• [Task goal] Word for word, transcribe the data below from the line with "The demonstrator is" to the line with "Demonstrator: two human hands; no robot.", keeping both of those lines.

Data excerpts
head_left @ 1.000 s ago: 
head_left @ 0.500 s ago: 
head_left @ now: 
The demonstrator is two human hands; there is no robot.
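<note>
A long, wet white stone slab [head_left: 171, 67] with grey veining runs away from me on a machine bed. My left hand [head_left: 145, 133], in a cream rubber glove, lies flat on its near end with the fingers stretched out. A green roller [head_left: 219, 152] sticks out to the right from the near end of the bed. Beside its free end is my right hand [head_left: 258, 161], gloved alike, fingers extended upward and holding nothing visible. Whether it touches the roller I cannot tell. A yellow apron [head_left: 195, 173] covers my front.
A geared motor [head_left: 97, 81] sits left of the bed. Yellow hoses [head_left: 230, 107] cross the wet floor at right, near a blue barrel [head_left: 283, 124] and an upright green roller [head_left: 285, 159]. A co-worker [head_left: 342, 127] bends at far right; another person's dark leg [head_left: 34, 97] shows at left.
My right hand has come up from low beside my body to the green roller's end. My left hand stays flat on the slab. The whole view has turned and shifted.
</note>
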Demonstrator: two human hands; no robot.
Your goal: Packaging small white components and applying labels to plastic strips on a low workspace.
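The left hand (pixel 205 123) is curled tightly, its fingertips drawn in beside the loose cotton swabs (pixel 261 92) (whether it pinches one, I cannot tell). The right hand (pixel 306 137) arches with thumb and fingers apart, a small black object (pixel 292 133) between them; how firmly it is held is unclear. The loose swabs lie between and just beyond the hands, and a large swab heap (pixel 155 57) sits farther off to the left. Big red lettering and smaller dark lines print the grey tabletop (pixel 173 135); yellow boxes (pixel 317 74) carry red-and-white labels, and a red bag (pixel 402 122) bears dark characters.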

• [Answer for this exercise]
The demonstrator is two human hands; there is no robot.
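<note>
A long, wet white stone slab [head_left: 171, 67] with grey veining runs away from me on a machine bed. My left hand [head_left: 145, 133], in a cream rubber glove, lies flat on its near end with the fingers stretched out. A green roller [head_left: 219, 152] sticks out to the right from the near end of the bed. Beside its free end is my right hand [head_left: 258, 161], gloved alike, fingers extended upward and holding nothing visible. Whether it touches the roller I cannot tell. A yellow apron [head_left: 195, 173] covers my front.
A geared motor [head_left: 97, 81] sits left of the bed. Yellow hoses [head_left: 230, 107] cross the wet floor at right, near a blue barrel [head_left: 283, 124] and an upright green roller [head_left: 285, 159]. A co-worker [head_left: 342, 127] bends at far right; another person's dark leg [head_left: 34, 97] shows at left.
My right hand has come up from low beside my body to the green roller's end. My left hand stays flat on the slab. The whole view has turned and shifted.
</note>
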Demonstrator: two human hands; no robot.

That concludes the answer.